Google 的 cAdvisor API 提供如下 JSON 输出:
{
/system.slice/docker-13b18253fa70d837e9707a1c28e45a3573e82751f964b66d7c4cbc2256abc266.scope: {},
/system.slice/docker-747f797d19931b4ef33cda0c519f935b592a0b828d16b8cafc350568ab2c1d28.scope: {},
/system.slice/docker-bf947bfabf61cd5168bd599162cf5f5c2ea2350eece1ded018faebf598f7ee5b.scope: {},
/system.slice/docker-e8e02d508400438603151dd462ef036d59fada8239f66be8e64813880b59a77d.scope: {
name: "/system.slice/docker-e8e02d508400438603151dd462ef036d59fada8239f66be8e64813880b59a77d.scope",
aliases: [...],
namespace: "docker",
spec: {...},
stats: [...]
}
}
我会将其描述为 4 个相同类型的 JSON 对象,它们具有变量/匿名名称,保存在一个匿名对象中。

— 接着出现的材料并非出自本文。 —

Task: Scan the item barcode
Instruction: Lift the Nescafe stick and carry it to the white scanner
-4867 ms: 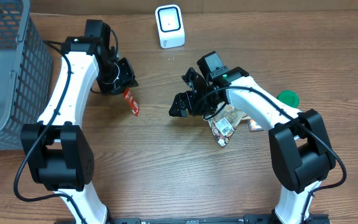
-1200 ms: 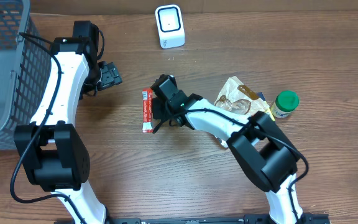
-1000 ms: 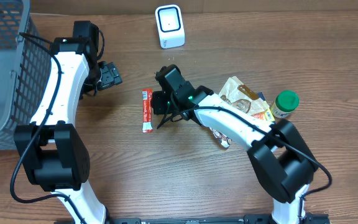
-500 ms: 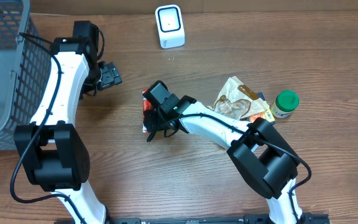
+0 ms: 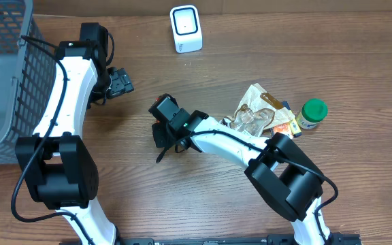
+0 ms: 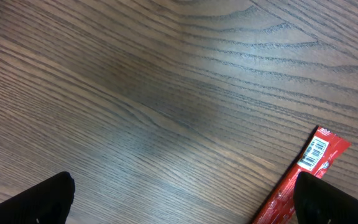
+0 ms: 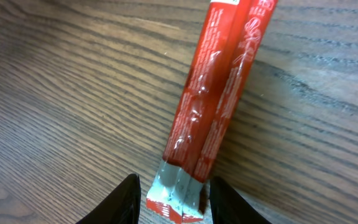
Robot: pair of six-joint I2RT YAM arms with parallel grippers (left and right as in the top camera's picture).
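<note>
Red stick packet (image 7: 213, 99) lies flat on the tabletop (image 7: 55, 93), its long axis running straight away from the right tool (image 7: 176, 202). That tool's 2 fingers bracket the packet's near end, half closed; whether they pinch it I cannot tell. The left tool (image 6: 185, 202) hangs wide open and empty, with the packet's barcode (image 6: 316, 152) off to its right, so the right arm is nearer.
</note>
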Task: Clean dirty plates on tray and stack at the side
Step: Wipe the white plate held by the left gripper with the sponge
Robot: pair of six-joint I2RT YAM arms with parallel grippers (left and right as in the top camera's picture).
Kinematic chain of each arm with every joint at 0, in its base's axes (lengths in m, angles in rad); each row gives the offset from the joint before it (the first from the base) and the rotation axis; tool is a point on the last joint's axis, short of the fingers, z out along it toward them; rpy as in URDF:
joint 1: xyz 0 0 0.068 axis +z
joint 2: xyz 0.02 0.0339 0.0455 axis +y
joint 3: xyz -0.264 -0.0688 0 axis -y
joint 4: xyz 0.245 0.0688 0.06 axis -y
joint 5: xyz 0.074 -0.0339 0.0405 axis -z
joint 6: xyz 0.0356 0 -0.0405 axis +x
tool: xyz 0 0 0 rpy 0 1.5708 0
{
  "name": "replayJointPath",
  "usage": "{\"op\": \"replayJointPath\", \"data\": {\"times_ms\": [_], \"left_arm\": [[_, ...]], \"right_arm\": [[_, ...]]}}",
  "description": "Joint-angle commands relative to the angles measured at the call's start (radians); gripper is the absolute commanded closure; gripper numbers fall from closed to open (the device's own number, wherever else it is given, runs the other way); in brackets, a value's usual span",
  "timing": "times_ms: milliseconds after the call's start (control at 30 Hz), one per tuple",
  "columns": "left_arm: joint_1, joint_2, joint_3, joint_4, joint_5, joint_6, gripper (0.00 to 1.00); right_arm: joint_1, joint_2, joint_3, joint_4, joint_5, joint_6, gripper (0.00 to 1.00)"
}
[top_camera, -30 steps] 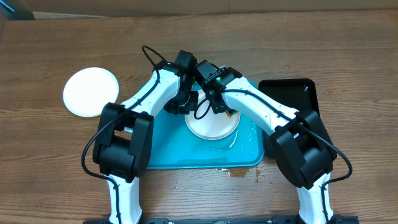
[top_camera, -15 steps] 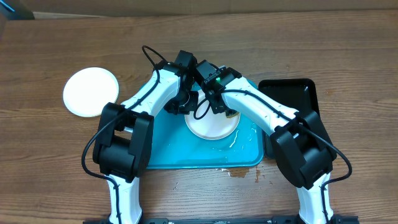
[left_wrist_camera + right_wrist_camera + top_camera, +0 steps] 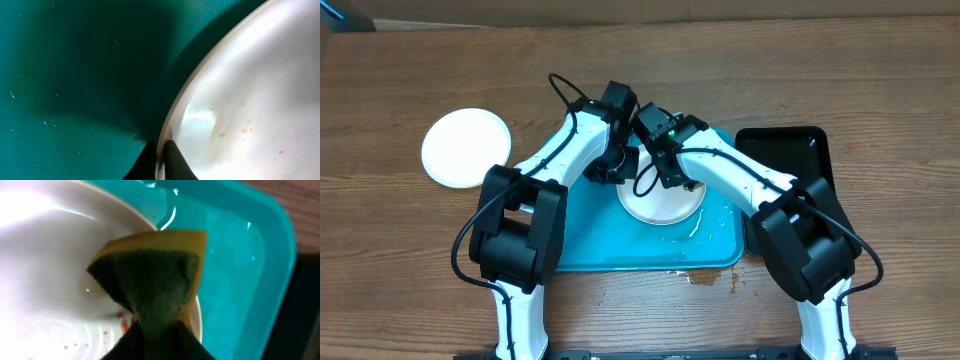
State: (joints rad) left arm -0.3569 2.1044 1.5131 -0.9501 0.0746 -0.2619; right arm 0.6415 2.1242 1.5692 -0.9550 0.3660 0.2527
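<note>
A white plate (image 3: 663,205) lies on the turquoise tray (image 3: 590,235). My left gripper (image 3: 161,152) is shut on this plate's left rim (image 3: 172,115), one finger inside and one outside. The plate's wet inside (image 3: 250,100) carries small orange-brown specks. My right gripper (image 3: 156,332) is shut on a yellow sponge with a green scouring face (image 3: 150,280), which presses against the plate (image 3: 45,255) near its rim; reddish smears show beside the sponge. A second white plate (image 3: 466,147) rests on the wooden table, left of the tray.
A black tray (image 3: 790,150) stands to the right of the turquoise tray (image 3: 250,255). Water glistens on the turquoise tray's right part, and a small puddle (image 3: 705,277) lies on the table at its front edge. Both arms cross above the tray's back half.
The right gripper with the sponge has shifted slightly left and back over the plate. The left arm and the plate have stayed put.
</note>
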Motion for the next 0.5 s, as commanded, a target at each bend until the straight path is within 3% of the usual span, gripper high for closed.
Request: {"op": "replayJointPath", "data": {"times_ms": [0,467], "left_arm": [[-0.003,0.021,-0.026,-0.011,-0.033,-0.003,0.94],[-0.002,0.021,-0.026,-0.011,-0.033,-0.004,0.96]], "right_arm": [[-0.003,0.000,-0.031,0.012,-0.001,0.006,0.96],[-0.011,0.000,-0.082,0.028,-0.126,0.008,0.96]]}}
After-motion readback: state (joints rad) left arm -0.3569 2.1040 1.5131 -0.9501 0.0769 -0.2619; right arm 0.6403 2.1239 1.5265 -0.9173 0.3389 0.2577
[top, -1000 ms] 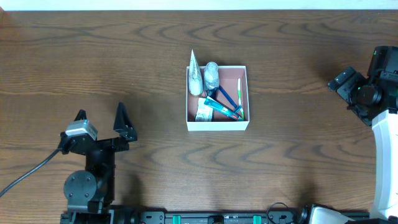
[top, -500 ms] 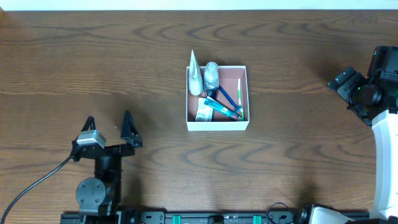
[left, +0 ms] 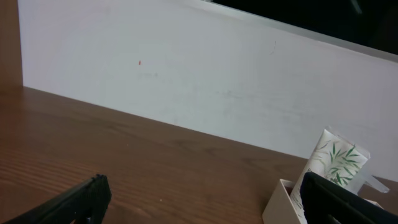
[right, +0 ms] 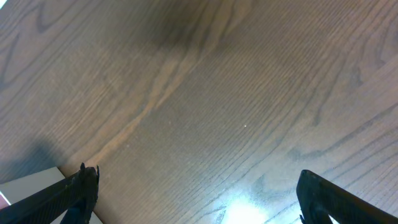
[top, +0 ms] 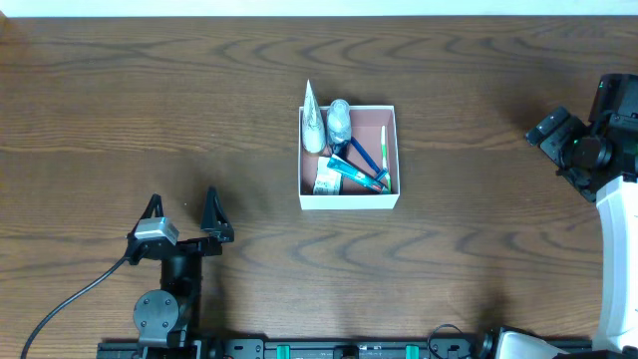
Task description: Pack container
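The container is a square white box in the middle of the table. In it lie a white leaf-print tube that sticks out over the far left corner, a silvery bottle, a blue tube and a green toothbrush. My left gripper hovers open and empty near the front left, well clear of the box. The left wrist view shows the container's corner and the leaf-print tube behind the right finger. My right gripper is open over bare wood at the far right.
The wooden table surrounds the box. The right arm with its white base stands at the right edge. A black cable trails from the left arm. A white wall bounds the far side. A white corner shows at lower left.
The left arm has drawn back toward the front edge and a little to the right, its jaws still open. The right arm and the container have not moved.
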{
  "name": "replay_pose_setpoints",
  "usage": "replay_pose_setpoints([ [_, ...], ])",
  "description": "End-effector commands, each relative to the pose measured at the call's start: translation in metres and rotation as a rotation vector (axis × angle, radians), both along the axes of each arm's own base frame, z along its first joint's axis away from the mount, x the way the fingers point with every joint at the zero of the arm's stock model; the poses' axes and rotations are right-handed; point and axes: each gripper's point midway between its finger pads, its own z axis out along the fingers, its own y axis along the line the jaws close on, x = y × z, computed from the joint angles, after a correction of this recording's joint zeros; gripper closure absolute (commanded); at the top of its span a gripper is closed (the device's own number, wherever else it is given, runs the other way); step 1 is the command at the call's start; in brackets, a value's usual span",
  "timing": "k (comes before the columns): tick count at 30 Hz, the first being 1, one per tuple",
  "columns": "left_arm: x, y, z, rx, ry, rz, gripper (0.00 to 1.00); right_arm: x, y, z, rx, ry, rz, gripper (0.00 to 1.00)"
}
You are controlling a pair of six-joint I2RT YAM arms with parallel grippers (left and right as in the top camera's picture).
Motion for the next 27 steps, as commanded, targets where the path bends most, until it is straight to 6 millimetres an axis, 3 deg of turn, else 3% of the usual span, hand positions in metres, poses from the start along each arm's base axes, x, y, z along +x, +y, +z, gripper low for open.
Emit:
replay_pose_setpoints([
  [1, 0.000, -0.002, -0.003, 0.004, 0.002, -0.010, 0.02, 0.002, -0.002, 0.005, 0.004, -0.016, -0.019, 0.01],
  [7, 0.005, -0.002, -0.042, 0.010, 0.107, -0.012, 0.02, 0.002, -0.002, 0.005, 0.004, -0.016, -0.019, 0.01],
  [15, 0.001, -0.002, -0.077, 0.034, 0.250, -0.010, 0.02, 0.002, -0.002, 0.005, 0.004, -0.016, -0.019, 0.01],
  [27, 0.002, -0.002, -0.076, 0.067, 0.246, -0.014, 0.02, 0.002, -0.002, 0.005, 0.004, -0.016, -0.019, 0.01],
])
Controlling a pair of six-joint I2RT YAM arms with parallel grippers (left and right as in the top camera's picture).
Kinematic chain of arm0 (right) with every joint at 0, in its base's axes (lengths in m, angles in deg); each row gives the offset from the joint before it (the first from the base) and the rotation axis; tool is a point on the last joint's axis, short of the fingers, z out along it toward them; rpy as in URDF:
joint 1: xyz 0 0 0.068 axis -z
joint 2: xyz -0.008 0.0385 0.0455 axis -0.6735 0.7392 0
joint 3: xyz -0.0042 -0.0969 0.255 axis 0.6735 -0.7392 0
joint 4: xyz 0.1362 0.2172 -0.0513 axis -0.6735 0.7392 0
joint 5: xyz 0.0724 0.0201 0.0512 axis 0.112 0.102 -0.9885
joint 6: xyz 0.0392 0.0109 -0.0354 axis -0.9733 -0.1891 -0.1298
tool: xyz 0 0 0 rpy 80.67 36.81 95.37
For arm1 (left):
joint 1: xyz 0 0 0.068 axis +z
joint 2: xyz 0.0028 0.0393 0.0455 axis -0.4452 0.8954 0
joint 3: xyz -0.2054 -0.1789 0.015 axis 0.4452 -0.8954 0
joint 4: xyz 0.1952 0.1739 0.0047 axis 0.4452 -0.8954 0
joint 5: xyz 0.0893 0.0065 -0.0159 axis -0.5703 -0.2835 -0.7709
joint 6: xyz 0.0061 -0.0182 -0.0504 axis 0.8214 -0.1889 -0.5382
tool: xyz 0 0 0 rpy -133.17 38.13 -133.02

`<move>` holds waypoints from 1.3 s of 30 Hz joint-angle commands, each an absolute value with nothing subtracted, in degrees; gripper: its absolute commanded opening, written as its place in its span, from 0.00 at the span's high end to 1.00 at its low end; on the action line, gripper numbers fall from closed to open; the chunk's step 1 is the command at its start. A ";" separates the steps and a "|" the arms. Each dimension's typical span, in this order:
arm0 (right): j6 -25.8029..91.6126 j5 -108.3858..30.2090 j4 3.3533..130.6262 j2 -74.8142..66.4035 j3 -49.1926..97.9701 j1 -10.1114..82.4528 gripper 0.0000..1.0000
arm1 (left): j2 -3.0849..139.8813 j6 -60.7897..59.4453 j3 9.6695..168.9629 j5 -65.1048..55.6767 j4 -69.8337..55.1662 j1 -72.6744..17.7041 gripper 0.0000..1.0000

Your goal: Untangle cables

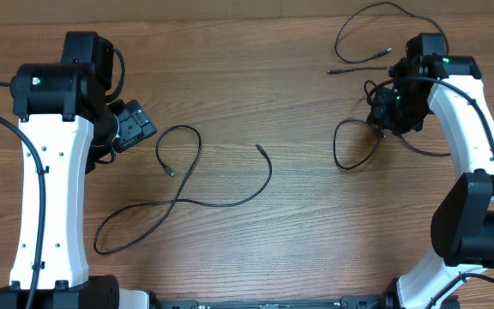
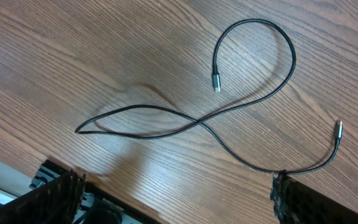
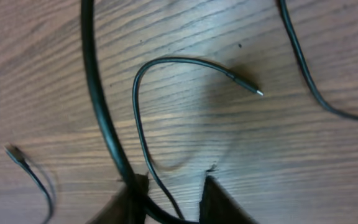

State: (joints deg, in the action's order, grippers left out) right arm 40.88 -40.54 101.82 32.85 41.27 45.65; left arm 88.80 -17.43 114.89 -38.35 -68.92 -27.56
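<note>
One long black cable [image 1: 187,202] lies in a loose crossed loop left of centre, its ends [image 1: 170,172] [image 1: 260,148] free. In the left wrist view this cable [image 2: 229,115] shows a silvery plug [image 2: 216,83]. My left gripper [image 1: 135,129] hovers beside it, open and empty [image 2: 176,193]. At the right, another cable loop [image 1: 350,163] lies under my right gripper [image 1: 390,116]. In the right wrist view its jaws [image 3: 173,186] stand narrowly apart around a thin cable [image 3: 138,99] with a pointed plug [image 3: 247,86]; neither finger visibly touches it.
A third cable [image 1: 376,17] curls at the back right, with a plug end [image 1: 333,70]. A thicker black wire [image 3: 98,106] crosses in front of my right gripper's left finger. Another thin cord [image 3: 303,68] and a small plug [image 3: 14,152] lie nearby on the wooden table [image 1: 316,249].
</note>
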 commanded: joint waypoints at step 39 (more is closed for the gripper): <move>40.45 -40.45 99.15 31.54 46.21 45.62 0.96 | 88.91 -17.14 114.63 -38.26 -68.81 -27.58 0.00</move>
State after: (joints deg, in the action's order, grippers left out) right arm 40.58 -41.77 99.72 32.85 47.46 45.67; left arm 88.80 -17.43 114.89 -38.37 -68.92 -27.56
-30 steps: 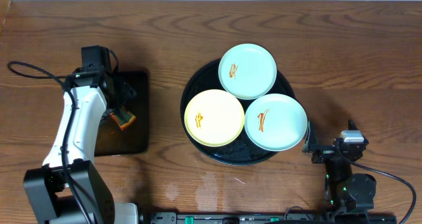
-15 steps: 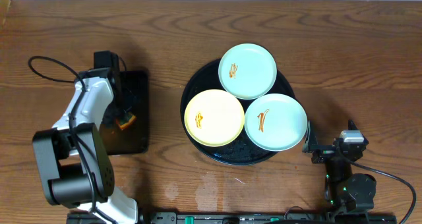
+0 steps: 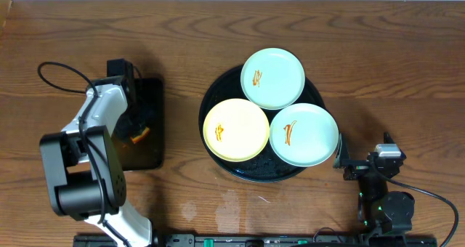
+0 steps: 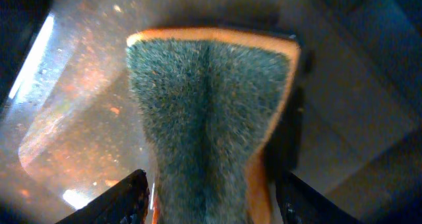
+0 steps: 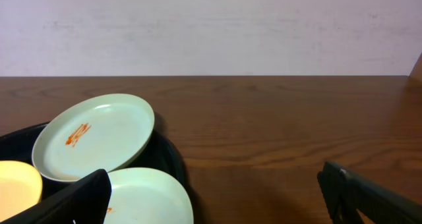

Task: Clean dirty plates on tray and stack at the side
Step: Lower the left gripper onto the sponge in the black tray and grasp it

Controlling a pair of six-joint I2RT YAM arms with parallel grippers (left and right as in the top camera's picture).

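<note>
Three plates lie on the round black tray [image 3: 206,102]: a mint-green one [image 3: 272,78] at the back, a yellow one [image 3: 236,129] at the front left, and a mint-green one [image 3: 304,134] at the front right. Each has an orange smear. My left gripper [image 3: 133,128] is open and straddles a green-topped orange sponge [image 4: 211,99], with one finger on each side. My right gripper [image 5: 214,184] is open and empty, low over the wood just right of the tray. Its view shows the back mint plate [image 5: 92,135], the front mint plate [image 5: 148,197] and the yellow plate's edge [image 5: 13,181].
The sponge [image 3: 139,136] lies on a smaller rectangular black tray [image 3: 149,156] at the left. A black cable [image 3: 54,69] loops beside the left arm. Brown wood tabletop [image 3: 378,65] surrounds both trays. The right arm's base [image 3: 385,203] stands at the front right.
My left arm has swung and lowered over the rectangular tray until its fingers sit around the sponge. The sponge, the plates and the right arm have not moved.
</note>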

我的第一个想法就是做类似的事情mapper.readValue(response, Containers.class)
,其中:
public class Containers extends BaseJsonObject {
@JsonProperty
public List<Container> containerList;
}
和
public class Container extends BaseJsonObject {
@JsonProperty
private String name;
@JsonProperty
public String[] aliases;
@JsonProperty
private String namespace;
@JsonProperty
private String spec;
@JsonProperty
public Stats[] stats;
}
但是我能想到的所有关于这个的变化都会产生相同的结果:com.xyz.Containers@45c7e403[containerList=<null>]
or com.fasterxml.jackson.databind.exc.UnrecognizedPropertyException: Unrecognized field "/system.slice/docker-13b18253fa70d837e9707a1c28e45a3573e82751f964b66d7c4cbc2256abc266.scope" (class com.xyz.Containers), not marked as ignorable (one known property: "containerList"])
at [Source: java.io.StringReader@3d285d7e; line: 1, column: 97] (through reference chain: com.xyz.Containers["/system.slice/docker-13b18253fa70d837e9707a1c28e45a3573e82751f964b66d7c4cbc2256abc266.scope"])
, with的一些排列ACCEPT_SINGLE_VALUE_AS_ARRAY = false
。
我试过了:
mapper.readValue(response, Container[].class)
mapper.readValue(response, Containers.class)
mapper.readValues(jsonParser, Container.class)
以及以下配置:
mapper.configure(DeserializationFeature.FAIL_ON_UNKNOWN_PROPERTIES, false);
mapper.configure(DeserializationFeature.ACCEPT_SINGLE_VALUE_AS_ARRAY, true);
如何解析具有变量/匿名名称、保存在非数组中的 JSON 对象?这个叫什么?